**WHAT TO PRODUCE:** Produce a word-for-word copy of the line that contains "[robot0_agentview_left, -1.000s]" and each line after it through the end of the material, omitting pictures and all other lines.

**DATA EXCERPT:**
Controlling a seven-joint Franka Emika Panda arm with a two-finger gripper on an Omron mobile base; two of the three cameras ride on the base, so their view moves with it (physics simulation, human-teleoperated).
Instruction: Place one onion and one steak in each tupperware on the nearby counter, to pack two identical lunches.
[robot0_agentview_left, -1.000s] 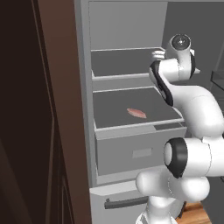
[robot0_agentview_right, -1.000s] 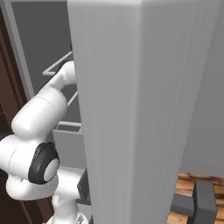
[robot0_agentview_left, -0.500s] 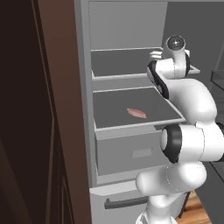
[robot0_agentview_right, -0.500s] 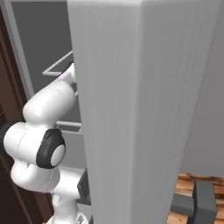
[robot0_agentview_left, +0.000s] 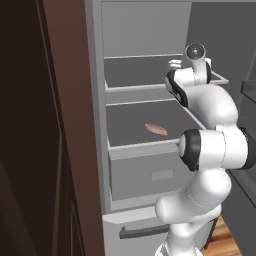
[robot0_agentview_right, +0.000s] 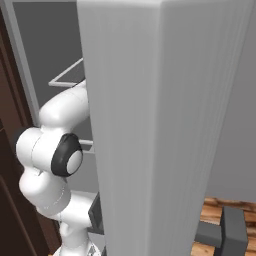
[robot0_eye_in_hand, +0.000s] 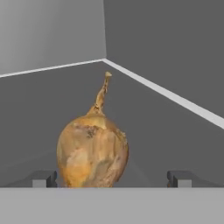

**RESULT:**
[robot0_agentview_left, -1.000s] 
[robot0_agentview_right, -1.000s] 
[robot0_agentview_left, -0.500s] 
[robot0_agentview_right, -0.500s] 
[robot0_agentview_left, +0.000s] 
[robot0_agentview_right, +0.000s] 
[robot0_eye_in_hand, +0.000s] 

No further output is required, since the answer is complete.